Правда, длится это недолго. Брат замедляет темп и останавливается, а моим глазам предстает непроглядная тьма. Я быстро моргаю, стараясь разглядеть хоть что-нибудь и, действительно, замечаю темные силуэты деревьев, а потом, наконец, обращаю внимание на трещание цикад да шелест ветра в листве. Мы оказываемся в лесу, что раскинулся неподалеку от места нашего жительства, - прошлого места жительства, - и, окинув взглядом опушку, где мы находимся да убедившись, что вокруг ни души, я, наконец-то, могу спокойно вздохнуть. Впрочем, могу ли я вообще говорить о спокойствии в подобной ситуации? Когда первый «приступ» страха за свою собственную шкуру проходит, меня начинает одолевать куда более сложное чувство. Прежде, испуганная и с адреналином, отчаянно бьющим в крови, я не полностью осознавала ужас и неотвратимость произошедшего. Сейчас же недавние события проявляются слишком четко и ясно, и я чувствую, как мне становится мало воздуха. Словно из легких выкачали весь кислород. Глаза снова наполняются слезами, и я даже не стремлюсь их сдерживать – даю себе волю и чувствую, как соленая жидкость прокладывает себе путь до подбородка, а потом, срываясь вниз, капает на грудь. Я все еще хватаюсь за руку брата, осознавая, что без его поддержки могу лишь свалиться на землю и, возможно, даже забиться в истерике. Мы остались одни. В этом большом и полном опасностей и жестоких людей мире мы остались в гордом одиночестве. У нас больше не будет возможности прильнуть к любящей материнской груди или почувствовать себя под защитой отцовского плеча. Отныне мы сами за себя, а весь мир против нас и нашей истинной сущности.

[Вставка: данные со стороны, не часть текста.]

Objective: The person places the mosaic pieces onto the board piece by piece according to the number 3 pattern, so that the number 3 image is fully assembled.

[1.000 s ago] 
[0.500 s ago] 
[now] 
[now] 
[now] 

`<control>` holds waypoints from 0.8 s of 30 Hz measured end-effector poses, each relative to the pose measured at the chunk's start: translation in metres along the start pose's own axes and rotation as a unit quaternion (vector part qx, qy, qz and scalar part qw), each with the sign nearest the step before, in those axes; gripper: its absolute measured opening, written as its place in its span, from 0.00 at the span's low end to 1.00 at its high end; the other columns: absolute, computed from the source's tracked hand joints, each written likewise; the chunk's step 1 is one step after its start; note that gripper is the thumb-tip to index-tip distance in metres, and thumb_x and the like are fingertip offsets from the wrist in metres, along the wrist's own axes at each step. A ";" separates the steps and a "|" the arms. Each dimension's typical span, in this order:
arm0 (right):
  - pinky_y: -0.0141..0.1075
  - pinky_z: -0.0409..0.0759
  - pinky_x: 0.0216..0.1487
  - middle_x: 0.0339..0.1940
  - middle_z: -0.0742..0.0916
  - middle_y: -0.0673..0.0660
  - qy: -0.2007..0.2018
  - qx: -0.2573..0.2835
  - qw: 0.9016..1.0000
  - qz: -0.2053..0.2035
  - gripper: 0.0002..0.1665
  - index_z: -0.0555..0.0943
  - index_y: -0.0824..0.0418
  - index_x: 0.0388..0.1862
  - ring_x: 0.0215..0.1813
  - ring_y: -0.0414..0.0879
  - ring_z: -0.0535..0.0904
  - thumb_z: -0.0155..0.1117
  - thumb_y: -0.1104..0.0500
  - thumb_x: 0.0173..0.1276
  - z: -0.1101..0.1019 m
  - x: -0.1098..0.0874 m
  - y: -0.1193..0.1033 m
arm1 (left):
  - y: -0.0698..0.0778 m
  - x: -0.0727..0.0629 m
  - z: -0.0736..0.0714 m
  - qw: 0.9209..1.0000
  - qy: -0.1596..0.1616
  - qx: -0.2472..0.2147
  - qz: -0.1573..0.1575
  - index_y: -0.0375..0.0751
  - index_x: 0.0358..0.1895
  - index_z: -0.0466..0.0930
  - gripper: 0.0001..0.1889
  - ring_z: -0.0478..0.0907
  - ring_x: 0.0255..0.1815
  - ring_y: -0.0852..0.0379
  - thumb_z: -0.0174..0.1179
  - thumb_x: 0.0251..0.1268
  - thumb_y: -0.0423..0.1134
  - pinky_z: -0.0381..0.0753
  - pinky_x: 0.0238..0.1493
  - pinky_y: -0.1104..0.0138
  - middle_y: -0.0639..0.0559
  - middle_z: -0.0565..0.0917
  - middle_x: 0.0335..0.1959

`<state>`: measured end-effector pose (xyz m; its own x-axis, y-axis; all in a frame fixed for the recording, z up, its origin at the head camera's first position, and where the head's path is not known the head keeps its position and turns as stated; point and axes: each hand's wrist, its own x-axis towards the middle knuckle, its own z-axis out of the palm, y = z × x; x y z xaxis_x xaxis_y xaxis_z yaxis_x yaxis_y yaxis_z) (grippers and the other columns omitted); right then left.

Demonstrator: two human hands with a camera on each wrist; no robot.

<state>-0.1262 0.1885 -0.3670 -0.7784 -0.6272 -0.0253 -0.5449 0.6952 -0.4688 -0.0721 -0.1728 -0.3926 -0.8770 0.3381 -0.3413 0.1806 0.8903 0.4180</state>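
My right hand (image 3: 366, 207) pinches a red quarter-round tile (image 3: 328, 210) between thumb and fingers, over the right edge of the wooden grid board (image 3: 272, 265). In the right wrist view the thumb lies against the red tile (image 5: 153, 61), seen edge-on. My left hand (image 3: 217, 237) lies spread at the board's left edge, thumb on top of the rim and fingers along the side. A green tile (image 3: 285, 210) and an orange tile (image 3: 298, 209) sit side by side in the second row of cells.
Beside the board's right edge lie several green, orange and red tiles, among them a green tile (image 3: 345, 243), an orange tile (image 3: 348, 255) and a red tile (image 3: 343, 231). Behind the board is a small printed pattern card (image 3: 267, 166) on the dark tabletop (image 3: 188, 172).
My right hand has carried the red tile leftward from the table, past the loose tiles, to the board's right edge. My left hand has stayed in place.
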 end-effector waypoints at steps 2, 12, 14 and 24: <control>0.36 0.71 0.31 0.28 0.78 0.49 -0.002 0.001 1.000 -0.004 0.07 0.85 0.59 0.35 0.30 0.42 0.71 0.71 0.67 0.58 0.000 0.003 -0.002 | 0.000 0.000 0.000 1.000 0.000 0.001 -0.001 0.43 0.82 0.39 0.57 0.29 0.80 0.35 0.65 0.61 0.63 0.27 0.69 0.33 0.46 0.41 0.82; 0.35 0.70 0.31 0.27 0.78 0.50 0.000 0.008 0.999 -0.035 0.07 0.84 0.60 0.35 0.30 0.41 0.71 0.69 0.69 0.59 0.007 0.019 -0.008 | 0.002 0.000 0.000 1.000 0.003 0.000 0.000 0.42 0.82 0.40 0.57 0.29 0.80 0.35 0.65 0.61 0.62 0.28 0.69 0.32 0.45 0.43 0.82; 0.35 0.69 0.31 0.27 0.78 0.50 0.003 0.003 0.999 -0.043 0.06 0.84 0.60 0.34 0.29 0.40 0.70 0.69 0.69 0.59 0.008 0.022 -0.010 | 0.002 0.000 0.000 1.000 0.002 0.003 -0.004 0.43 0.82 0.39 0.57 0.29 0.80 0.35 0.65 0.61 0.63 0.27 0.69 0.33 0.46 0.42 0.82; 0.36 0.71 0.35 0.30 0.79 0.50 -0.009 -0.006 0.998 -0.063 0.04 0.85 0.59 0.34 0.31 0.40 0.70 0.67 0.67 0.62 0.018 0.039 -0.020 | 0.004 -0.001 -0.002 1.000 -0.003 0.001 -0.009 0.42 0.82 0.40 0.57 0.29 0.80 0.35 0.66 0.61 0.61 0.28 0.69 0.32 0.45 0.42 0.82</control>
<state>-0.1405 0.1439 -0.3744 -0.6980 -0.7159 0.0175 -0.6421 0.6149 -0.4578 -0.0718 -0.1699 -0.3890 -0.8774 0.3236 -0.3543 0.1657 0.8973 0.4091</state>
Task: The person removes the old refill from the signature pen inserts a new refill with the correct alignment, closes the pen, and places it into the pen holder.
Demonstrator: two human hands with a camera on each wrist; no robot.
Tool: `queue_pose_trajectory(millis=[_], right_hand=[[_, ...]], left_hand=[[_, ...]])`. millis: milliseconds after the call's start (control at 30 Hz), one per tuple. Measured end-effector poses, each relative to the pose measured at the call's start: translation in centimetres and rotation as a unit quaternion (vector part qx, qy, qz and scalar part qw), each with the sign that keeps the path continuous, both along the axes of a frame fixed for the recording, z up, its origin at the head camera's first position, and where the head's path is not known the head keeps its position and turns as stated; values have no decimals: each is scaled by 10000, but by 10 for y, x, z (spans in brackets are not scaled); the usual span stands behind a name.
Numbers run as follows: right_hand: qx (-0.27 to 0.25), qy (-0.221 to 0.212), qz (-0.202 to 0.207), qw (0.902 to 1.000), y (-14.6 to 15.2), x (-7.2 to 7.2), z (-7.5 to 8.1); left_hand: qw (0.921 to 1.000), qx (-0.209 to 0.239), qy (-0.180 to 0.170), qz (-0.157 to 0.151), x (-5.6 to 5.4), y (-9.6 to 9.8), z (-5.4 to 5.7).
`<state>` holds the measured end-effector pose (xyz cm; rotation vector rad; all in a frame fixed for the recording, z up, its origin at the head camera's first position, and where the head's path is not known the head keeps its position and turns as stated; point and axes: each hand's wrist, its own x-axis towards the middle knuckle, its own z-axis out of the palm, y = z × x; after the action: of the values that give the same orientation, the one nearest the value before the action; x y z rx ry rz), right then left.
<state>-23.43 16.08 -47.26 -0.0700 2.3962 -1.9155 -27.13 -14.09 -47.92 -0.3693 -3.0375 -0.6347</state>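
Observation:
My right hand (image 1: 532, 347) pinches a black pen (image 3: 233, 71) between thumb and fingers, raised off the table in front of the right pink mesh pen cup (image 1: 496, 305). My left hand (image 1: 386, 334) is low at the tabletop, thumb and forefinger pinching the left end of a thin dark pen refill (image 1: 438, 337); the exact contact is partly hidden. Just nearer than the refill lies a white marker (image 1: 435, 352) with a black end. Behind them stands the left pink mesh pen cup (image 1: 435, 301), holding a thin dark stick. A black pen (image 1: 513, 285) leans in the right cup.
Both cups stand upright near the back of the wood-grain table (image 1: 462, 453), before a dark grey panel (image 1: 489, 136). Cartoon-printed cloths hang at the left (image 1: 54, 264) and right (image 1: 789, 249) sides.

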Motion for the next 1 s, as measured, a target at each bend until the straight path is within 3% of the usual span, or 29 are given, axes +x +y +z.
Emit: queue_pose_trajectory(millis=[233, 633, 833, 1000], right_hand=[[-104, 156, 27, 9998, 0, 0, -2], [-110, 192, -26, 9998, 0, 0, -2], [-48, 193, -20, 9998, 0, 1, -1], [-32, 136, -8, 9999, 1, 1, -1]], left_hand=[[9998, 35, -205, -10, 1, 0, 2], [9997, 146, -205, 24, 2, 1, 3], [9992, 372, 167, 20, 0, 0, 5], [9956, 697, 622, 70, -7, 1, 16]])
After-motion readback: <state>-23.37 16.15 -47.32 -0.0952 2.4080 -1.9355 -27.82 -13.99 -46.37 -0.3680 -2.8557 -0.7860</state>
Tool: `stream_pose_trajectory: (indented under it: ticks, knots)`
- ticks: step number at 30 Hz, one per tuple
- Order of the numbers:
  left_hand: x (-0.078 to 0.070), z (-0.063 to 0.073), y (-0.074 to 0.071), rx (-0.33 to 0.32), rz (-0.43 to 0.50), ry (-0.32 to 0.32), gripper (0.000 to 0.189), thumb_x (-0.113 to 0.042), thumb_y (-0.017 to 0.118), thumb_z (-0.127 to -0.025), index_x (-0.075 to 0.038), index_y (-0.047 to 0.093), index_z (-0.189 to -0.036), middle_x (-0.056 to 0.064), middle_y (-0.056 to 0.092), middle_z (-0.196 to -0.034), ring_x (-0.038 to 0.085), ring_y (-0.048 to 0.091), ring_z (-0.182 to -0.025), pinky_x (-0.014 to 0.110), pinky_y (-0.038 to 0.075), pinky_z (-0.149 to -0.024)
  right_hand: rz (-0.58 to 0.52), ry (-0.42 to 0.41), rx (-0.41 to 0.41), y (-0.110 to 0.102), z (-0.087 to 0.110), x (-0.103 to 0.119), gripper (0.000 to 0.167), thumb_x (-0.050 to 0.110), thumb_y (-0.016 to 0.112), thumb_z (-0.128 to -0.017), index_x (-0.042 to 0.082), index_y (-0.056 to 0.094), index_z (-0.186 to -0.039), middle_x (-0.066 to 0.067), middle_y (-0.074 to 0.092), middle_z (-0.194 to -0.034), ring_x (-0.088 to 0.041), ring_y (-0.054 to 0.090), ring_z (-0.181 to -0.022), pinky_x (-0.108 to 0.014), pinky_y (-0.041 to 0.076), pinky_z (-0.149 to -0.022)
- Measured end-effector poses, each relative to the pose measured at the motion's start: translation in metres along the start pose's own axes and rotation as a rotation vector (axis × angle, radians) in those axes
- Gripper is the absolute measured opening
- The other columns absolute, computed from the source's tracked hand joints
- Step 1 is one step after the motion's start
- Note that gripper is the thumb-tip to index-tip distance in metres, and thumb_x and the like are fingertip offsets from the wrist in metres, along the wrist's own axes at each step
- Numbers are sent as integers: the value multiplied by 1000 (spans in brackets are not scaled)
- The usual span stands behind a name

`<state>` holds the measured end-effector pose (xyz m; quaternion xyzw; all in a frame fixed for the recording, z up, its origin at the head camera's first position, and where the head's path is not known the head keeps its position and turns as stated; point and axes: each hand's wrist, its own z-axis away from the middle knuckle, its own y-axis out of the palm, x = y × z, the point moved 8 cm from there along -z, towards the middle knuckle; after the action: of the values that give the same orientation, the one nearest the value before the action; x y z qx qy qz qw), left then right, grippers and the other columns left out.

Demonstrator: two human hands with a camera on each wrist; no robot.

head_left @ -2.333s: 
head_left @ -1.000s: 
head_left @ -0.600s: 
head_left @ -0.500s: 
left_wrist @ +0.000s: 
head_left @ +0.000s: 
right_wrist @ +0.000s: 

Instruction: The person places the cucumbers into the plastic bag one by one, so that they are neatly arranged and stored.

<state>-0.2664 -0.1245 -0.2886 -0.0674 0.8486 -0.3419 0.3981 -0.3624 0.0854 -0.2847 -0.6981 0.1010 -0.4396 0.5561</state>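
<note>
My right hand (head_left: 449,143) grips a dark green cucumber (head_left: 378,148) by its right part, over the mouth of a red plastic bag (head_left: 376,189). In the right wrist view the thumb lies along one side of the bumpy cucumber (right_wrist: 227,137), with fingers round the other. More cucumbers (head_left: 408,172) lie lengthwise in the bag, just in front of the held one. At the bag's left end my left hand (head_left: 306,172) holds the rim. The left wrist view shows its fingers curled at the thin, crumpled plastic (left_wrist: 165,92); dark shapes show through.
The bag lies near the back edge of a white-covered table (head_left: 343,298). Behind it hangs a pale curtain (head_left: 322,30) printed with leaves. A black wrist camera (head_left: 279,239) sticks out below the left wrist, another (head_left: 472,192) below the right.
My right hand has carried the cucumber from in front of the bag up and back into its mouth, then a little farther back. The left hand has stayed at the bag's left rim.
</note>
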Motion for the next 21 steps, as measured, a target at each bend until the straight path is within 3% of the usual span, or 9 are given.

- Пьетро, - тихо зову брата хриплым то ли от горя, то ли от пережитого волнения голосом. – Что с нами будет? Что нам теперь делать? Куда идти?
Я понимаю, что у него, как и у меня, вряд ли есть ответы на эти вопросы, но не могу их не задать. В конце концов, он – мой старший брат, а я за те годы, что он всегда был подле меня моими вечными опорой и поддержкой, слишком привыкла полагаться на него. Я верю, что он сумеет принять лучшее решение и найти выход даже из самой безвыходной ситуации. А я просто последую за ним везде и буду в ответ опорой и поддержкой для него. Мы справимся, у нас все равно ведь нет иного выхода, верно?